▶ [Task objective]: Check each line of the entries for the string "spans". Report only how many lines have it.

** Opening Given information block **

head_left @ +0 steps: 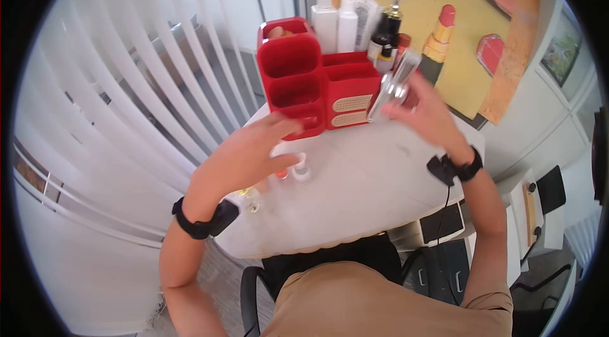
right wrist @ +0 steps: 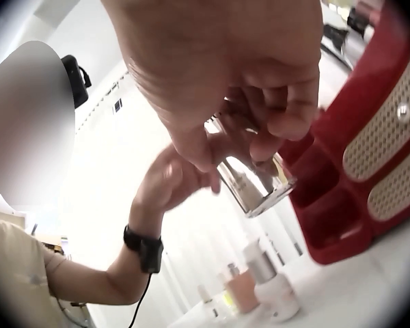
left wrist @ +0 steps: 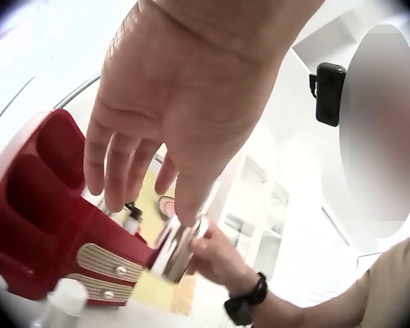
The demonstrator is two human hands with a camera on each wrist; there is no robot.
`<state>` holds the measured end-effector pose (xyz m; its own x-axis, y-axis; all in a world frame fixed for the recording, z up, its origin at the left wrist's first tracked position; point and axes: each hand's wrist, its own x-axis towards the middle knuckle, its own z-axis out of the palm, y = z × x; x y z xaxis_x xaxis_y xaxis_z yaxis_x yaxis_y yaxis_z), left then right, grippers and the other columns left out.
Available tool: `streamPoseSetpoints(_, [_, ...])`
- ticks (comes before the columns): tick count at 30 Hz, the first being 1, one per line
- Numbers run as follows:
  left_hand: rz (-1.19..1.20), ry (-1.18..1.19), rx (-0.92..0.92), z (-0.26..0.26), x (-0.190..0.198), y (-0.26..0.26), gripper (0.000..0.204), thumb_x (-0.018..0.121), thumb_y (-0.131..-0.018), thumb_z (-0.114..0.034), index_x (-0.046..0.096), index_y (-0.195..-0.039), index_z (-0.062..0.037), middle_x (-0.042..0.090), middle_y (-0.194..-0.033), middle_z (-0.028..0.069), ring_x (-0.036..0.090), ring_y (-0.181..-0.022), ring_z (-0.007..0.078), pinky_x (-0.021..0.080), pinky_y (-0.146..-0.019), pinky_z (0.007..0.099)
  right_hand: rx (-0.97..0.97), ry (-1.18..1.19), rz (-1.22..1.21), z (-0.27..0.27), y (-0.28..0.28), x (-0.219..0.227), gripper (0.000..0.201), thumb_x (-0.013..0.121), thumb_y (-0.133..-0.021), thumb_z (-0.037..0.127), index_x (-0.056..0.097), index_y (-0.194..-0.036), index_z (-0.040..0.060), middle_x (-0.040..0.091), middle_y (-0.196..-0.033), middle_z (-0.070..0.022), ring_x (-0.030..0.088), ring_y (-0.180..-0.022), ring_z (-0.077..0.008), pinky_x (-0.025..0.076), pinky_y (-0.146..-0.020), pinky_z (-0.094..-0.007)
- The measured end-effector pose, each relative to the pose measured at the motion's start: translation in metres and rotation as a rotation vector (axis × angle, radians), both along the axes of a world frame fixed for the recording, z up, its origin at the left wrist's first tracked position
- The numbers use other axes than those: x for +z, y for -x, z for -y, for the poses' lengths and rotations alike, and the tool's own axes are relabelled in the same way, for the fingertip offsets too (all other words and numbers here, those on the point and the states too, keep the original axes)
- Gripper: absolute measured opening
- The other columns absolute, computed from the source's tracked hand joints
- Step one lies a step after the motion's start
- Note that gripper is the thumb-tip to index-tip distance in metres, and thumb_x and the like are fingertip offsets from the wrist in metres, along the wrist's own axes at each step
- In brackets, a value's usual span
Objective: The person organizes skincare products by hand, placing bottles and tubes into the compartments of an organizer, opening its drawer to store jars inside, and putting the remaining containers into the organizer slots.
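A white round-edged table (head_left: pixel 368 191) is seen from above, set against a window with white vertical blinds (head_left: pixel 127 83). Behind it a large yellow poster painted with lipstick and powder compacts (head_left: pixel 457 32) is propped, apparently as a backdrop.

At the table's far edge a red plastic organiser with open compartments and two small beige-fronted drawers (head_left: pixel 317 90) is stood with its openings upward and its drawers towards the person, probably so its contents can be reached from the seat. White bottles and dark small vials (head_left: pixel 355 26) are kept upright behind it.

A shiny silver, mirror-finished rectangular cosmetic case (head_left: pixel 393 86) is held in the air just in front of the organiser's drawer section, tilted with its upper end towards the bottles. It is gripped by the right hand (head_left: pixel 428 115), whose fingers and thumb are curled round its lower part, as shown in the right-wrist view (right wrist: pixel 256 181).

The left hand (head_left: pixel 250 153) is held over the table just beside the organiser's left section, its fingers straight and slightly apart, nothing gripped. Beneath and beside it a cluster of small clear and white-capped bottles (head_left: pixel 292 169) is stood upright on the table; whether the hand touches them cannot be told.
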<state>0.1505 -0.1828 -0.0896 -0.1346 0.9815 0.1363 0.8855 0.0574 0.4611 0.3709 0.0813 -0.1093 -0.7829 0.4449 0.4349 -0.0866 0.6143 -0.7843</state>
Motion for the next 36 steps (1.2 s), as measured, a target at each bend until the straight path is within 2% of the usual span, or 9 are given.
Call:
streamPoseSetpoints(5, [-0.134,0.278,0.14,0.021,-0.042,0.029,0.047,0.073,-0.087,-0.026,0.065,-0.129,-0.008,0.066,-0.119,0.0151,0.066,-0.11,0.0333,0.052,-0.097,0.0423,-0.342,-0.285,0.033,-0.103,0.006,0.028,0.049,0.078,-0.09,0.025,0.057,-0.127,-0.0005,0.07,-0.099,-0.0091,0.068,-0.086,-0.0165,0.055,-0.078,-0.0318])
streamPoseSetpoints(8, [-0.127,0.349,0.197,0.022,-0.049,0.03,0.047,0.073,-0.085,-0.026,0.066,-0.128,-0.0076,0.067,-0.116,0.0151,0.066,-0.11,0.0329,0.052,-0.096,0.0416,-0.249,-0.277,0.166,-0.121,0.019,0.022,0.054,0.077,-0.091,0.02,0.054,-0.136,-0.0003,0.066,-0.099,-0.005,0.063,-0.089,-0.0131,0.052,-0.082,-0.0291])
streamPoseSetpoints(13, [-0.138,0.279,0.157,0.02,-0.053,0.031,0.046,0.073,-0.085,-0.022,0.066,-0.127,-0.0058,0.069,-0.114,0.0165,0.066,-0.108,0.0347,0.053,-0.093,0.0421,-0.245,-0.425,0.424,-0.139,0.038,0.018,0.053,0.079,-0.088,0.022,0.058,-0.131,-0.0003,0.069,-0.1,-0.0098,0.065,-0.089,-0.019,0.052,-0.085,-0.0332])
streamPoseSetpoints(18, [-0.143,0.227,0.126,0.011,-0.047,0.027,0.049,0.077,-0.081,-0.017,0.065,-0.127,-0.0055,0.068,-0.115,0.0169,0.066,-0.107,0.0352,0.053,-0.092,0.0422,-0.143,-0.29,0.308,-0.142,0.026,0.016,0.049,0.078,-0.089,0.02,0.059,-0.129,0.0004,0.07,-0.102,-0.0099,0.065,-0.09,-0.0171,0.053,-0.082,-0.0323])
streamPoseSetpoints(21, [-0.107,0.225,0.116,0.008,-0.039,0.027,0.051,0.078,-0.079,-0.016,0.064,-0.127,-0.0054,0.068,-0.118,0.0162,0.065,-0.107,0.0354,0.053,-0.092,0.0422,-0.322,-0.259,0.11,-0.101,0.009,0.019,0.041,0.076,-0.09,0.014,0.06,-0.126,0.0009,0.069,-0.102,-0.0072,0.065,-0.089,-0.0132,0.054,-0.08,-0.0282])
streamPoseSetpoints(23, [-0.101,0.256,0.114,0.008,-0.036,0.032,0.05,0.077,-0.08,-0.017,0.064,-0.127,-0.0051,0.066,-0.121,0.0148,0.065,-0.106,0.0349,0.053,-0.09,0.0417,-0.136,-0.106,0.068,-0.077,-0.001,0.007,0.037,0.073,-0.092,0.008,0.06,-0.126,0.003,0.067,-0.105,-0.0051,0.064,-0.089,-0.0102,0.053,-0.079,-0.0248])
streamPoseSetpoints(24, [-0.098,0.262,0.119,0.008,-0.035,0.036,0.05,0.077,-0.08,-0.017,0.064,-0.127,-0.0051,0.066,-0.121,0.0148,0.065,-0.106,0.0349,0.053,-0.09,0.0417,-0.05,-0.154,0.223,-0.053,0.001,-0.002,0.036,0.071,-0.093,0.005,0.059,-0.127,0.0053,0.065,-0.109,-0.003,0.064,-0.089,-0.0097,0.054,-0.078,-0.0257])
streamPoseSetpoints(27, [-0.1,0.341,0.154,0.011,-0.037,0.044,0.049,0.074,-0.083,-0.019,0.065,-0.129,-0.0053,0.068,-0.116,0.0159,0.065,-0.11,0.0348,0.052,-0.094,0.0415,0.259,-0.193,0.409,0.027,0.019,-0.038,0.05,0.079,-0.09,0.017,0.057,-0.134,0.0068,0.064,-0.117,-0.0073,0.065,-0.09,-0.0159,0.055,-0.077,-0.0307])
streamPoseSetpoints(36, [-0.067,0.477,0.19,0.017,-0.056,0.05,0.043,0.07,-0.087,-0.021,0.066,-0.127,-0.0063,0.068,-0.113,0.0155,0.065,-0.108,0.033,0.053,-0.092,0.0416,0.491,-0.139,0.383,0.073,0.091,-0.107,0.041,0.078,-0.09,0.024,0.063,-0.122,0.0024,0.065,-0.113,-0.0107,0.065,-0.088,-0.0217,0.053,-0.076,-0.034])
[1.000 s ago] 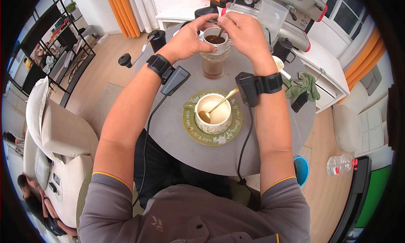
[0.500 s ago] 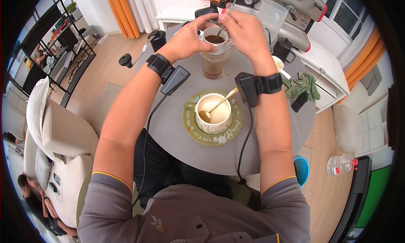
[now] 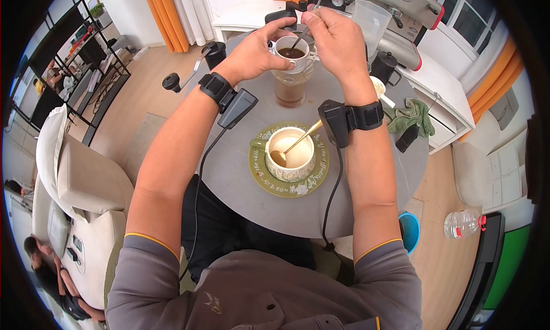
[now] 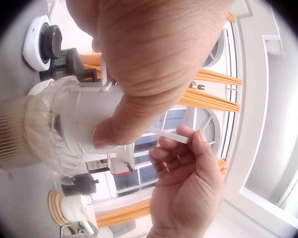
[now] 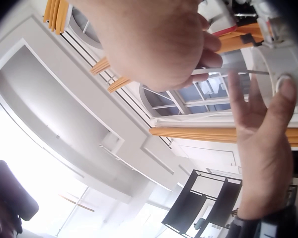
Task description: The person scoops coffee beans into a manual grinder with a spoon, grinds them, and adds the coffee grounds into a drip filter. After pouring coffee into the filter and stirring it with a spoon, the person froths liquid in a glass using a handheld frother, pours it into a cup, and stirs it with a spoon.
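Thumb and fingers of my left hand [image 3: 256, 55] grip a white cylindrical coffee dripper [image 4: 82, 116], which holds dark brown liquid [image 3: 291, 53]. Under it stands a ribbed glass server [image 3: 289, 92]. My right hand [image 3: 340, 48], above and right of the dripper, pinches a thin stirring stick [image 4: 173, 136] between thumb and fingertips. Its lower end dips into the liquid, hidden from there down; the upper end rises past the hand. Nearer me, a cream mug [image 3: 293, 172] with a gold spoon [image 3: 300, 139] in it sits on a green lettered saucer [image 3: 262, 172].
A hand grinder [image 3: 215, 55] with a long crank stands at the table's left. On the right are a black pot [image 3: 384, 65], a green cloth [image 3: 408, 117] and a small dark bottle [image 3: 407, 138]. An espresso machine [image 3: 395, 35] stands behind on a white cabinet.
My right hand has shifted slightly up and right along the stick, which now leans more and shows its top end above the fingers. The left hand keeps its place on the dripper.
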Demonstrator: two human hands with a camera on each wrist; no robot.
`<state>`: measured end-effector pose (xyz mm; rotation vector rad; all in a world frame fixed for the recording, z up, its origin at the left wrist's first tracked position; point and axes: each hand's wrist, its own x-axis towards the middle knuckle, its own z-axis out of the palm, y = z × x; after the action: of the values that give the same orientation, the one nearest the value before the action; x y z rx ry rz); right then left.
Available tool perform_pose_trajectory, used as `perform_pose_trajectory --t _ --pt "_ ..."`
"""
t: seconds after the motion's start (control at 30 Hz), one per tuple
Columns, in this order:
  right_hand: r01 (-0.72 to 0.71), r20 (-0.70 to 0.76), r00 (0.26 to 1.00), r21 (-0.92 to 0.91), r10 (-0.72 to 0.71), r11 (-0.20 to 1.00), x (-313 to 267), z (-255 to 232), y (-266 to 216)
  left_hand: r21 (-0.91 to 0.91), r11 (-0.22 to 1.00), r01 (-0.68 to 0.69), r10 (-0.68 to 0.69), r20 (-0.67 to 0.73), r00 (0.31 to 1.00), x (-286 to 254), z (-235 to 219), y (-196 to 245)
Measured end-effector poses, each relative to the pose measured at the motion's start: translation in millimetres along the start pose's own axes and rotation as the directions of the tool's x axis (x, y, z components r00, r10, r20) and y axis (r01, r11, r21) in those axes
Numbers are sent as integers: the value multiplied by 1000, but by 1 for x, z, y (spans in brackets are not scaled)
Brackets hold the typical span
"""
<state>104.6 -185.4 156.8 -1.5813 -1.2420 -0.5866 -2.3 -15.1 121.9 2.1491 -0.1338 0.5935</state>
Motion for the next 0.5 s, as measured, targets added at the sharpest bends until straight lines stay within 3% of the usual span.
perform_pose_trajectory --t 0.23,0.43,0.5 --pt "-13 54 998 -7 14 1000 -1 1 2 -39 999 3 -3 14 1000 -1 -1 3" --pt "8 166 986 -143 16 990 -2 2 4 -25 1000 -17 17 -2 1000 0 -1 0" --pt "-54 142 989 23 50 998 -1 3 6 -7 1000 -23 23 -17 1000 -1 0 -1"
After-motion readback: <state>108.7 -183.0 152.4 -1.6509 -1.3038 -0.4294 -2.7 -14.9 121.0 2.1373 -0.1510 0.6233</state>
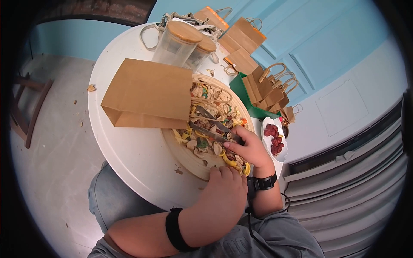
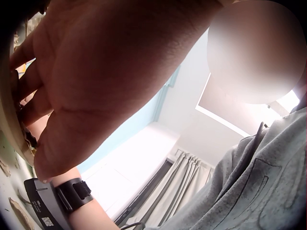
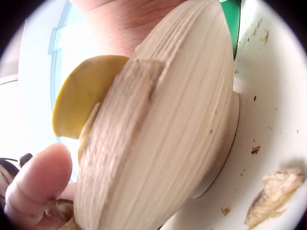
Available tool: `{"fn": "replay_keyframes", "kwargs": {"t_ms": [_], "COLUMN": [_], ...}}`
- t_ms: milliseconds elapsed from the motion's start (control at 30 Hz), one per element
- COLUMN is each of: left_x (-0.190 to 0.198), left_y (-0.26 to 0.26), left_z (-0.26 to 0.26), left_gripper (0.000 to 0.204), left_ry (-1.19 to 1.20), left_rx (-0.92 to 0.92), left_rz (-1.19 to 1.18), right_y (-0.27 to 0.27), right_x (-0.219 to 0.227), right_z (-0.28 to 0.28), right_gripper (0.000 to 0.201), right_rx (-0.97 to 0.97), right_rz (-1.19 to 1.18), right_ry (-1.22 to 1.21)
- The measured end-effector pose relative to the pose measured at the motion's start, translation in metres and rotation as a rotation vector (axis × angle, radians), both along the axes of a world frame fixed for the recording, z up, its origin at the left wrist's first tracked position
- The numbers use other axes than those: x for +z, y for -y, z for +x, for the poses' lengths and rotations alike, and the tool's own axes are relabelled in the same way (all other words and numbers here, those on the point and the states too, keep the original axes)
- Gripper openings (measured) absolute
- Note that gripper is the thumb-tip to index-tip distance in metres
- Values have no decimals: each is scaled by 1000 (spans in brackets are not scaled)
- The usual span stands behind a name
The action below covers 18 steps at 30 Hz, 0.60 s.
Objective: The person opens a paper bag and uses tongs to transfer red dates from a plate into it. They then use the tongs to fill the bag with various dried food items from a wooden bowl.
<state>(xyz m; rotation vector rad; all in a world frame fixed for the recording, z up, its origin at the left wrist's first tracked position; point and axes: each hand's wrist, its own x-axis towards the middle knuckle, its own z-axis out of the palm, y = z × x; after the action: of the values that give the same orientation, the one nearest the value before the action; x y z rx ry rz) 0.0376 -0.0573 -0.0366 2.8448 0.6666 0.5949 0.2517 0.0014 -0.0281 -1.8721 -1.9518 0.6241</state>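
Note:
My right hand [image 1: 249, 148] holds metal tongs [image 1: 206, 129], their two arms spread over a dried mix of petals, peels and pods. The mix lies in a round wooden tray [image 1: 189, 161]. My left hand [image 1: 223, 189] rests at the tray's near rim, its fingers reaching over the edge; they also show in the left wrist view as fingers [image 2: 33, 108]. A brown paper bag [image 1: 148, 94] lies on its side, mouth and handles over the mix, close to the tongs' tips. In the right wrist view, a yellow slice [image 3: 86, 96] sticks up behind the pale wooden rim.
On the white round table [image 1: 120, 146] stand lidded clear canisters [image 1: 176, 45]. A green box [image 1: 243, 92] holds several paper bags. Dark red pieces [image 1: 273, 139] lie on a white dish at the right. More paper bags [image 1: 243, 34] stand behind, and scraps dot the table.

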Motion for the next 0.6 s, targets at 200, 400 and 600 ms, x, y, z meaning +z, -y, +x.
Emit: {"fn": "replay_keyframes", "kwargs": {"t_ms": [200,400,600], "left_x": [0,2,2], "left_y": [1,2,2], "left_z": [-1,-2,-2], "left_gripper": [45,45,45], "left_ry": [4,-3,-27], "left_rx": [6,4,-5], "left_rz": [4,-15,-32], "right_y": [0,0,0], "right_x": [-1,-2,-1], "right_z": [0,-1,-1], "right_gripper": [29,28,29], "right_rx": [-5,-4,-13], "right_rz": [0,11,7], "right_ry": [-17,-7,-3]}}
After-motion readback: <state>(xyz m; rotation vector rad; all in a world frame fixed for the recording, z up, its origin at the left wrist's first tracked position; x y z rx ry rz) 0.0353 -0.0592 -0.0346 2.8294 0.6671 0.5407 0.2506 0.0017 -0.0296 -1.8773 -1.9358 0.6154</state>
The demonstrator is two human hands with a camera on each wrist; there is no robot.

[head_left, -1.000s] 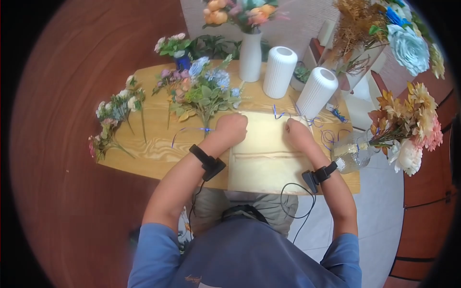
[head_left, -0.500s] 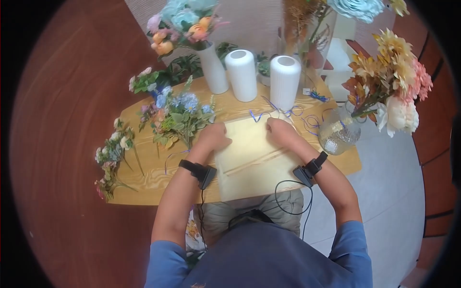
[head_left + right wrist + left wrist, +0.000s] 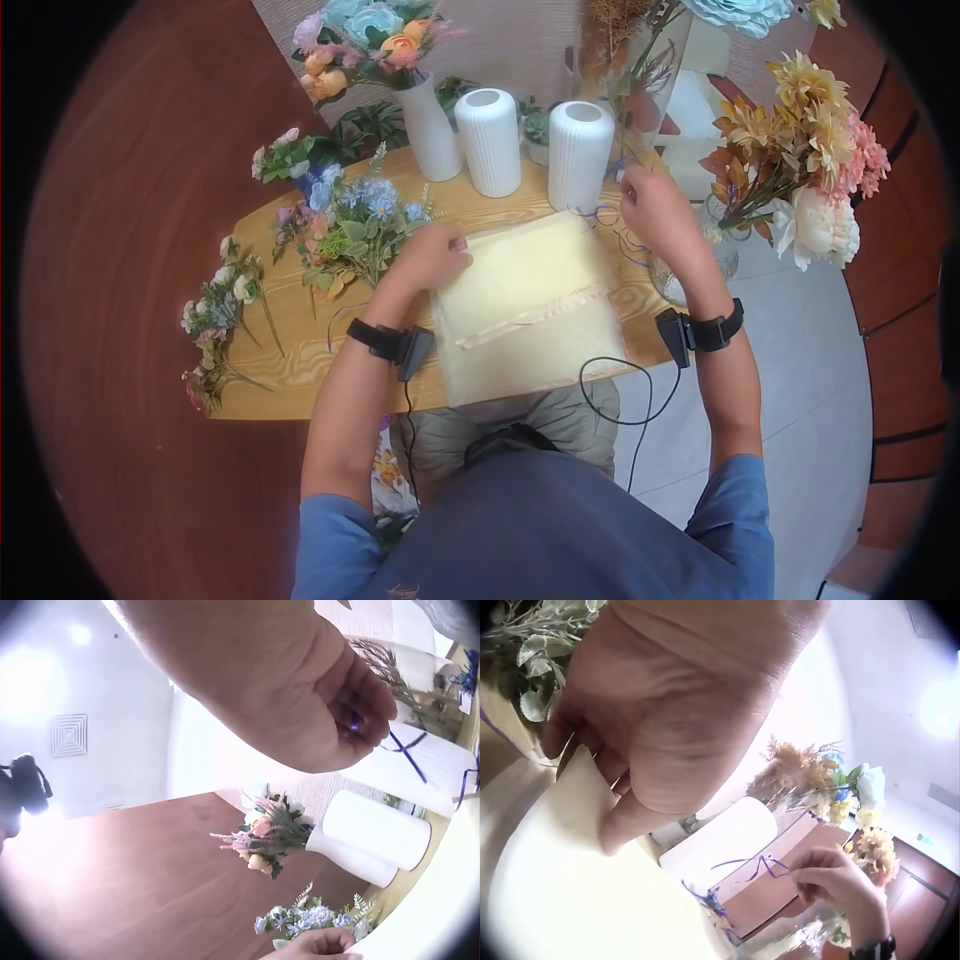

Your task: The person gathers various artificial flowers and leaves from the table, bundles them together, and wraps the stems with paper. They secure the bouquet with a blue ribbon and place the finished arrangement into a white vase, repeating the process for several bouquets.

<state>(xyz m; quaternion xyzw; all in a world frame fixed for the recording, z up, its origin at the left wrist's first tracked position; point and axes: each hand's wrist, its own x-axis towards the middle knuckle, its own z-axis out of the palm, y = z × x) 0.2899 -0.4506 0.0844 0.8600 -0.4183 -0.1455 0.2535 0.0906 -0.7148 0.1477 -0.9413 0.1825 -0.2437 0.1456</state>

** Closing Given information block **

▶ [Answer box]: 2